A 52-year-old Caucasian woman was admitted to emergency department for a suspected stroke. Her past medical history was unremarkable. She was on therapy with oral contraception. She had the first dose of ChAdOx1 nCov-19 vaccine 15 days before. Sickness, nausea, and vomiting were reported since the previous day. At arrival, she was unresponsive, with head and eyes deviation to the right and left hemiparesis. The vital parameters were normal. No other signs of thrombosis or bleeding were noticed at physical examination. Sars-Cov2 rapid and molecular nasopharyngeal tests were both negative.
Head CT scan revealed diffuse brain edema and spontaneous hyperdensity in the superior sagittal sinus and the straight sinus according with a diagnosis of massive cerebral venous sinus thrombosis (CVST); CT angiography (CTA) confirmed a diffuse CVST (Fig. 1a). A total body CECT scan ruled out venous thrombosis in other sites.

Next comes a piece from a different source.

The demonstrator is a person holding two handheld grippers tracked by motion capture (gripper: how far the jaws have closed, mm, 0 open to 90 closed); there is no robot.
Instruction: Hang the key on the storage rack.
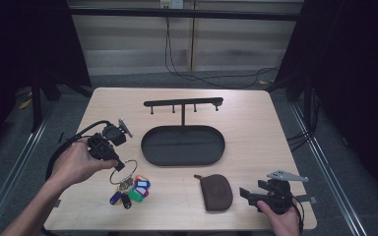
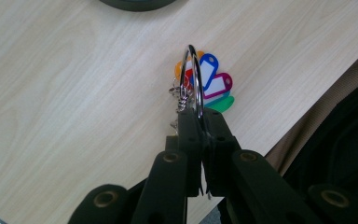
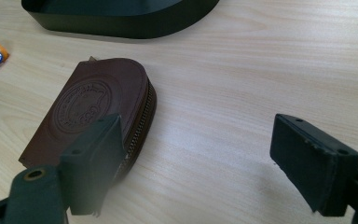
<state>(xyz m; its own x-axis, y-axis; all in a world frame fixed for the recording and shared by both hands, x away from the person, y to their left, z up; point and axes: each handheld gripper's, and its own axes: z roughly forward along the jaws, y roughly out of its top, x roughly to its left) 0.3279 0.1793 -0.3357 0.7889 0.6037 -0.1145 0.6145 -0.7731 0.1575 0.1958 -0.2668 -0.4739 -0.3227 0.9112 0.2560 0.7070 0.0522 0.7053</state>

Blood tests revealed a severe isolated thrombocytopenia (40.000/mmc) and a slight D-dimer increase (18 mcg/ml).
Due to the clinical suspect of VITT, dexamethasone (40 mg i.v. daily for 4 days), high-dose immunoglobulins (1 g/kg body weight daily for 2 days i.v.), and low dose of fondaparinux (2.5 mg subcutaneously) were administered in less than an hour since hospital admission (Fig. 2), according to SISET guidelines. In the following hours, IgG against PF4/heparin (ELISA) and functional platelet aggregation test (PAT heparin-induced platelet aggregation) resulted positive, thus confirming the diagnosis of VITT. A subsequent brain MR imaging confirmed the diffuse cerebral venous thrombosis (Fig. 1b). At the end of the MRI, after a tonic–clonic seizure, the patient experienced progressive neurological deterioration; therefore, she was intubated. The neuroradiologist suggested a neuroendovascular treatment and after a collegial discussion, we decided to proceed after platelet transfusion. Thrombectomy was performed both with aspiration using large bore aspiration catheter and with multiple embricated stent-retrievers. After many passages, the superior sagittal sinus, torcular, and right transverse and sigmoid sinuses were recanalized with residual thrombi in cortical veins. The straight sinus was not completely reopened, however obtaining a small channel draining the internal cerebral veins. The mechanical thrombectomy allowed flow restoration both in superficial and deep cerebral venous systems but not in cortical veins (Fig. 1c). At the end of the procedure, day 0, the patient was admitted in ICU where she stayed for 12 days. A new brain and chest CT scan excluded bleeding and malignant brain edema. We decided to place intraparenchymal monitoring of intracranial pressure (ICP) before starting full-dose anticoagulation. Frequent periodic epileptic activity was recorded on continuous electroencephalographic monitoring; therefore, antiepileptic treatment was increased (Levetiracetam 3 g daily in association with Lacosamide 400 mg daily). Since day 1, platelet count starts increasing and fully recovered on day 9. Starting from day 2, in agreement with the hematologist, incremental dosage of fondaparinux was set up until full anticoagulant dose of fondaparinux (7.5 mg s.c./die). Screening tests for congenital and acquired thrombophilia were normal.
MRI was repeated on day 11, showing complete patency of the superior sagittal, torcular, and left transverse and sigmoid sinuses, whereas the right transverse and sigmoid sinuses were again occluded. Both internal cerebral veins, the vein of Galen and the straight sinus, were patent, although with a faint flow. Brain edema was regressed whereas signs of microbleeds in right perirolandic cortex and right thalamus were unchanged.
Progressive neurological improvement was observed until recovery of consciousness on day 9; on day 12, the patient was extubated and transferred to Neurology Unit. After 22 days, the patient returned home with a complete neurological recovery. She was discharged with antiepileptic drugs under reduction and warfarin with a target INR between 2 and 3.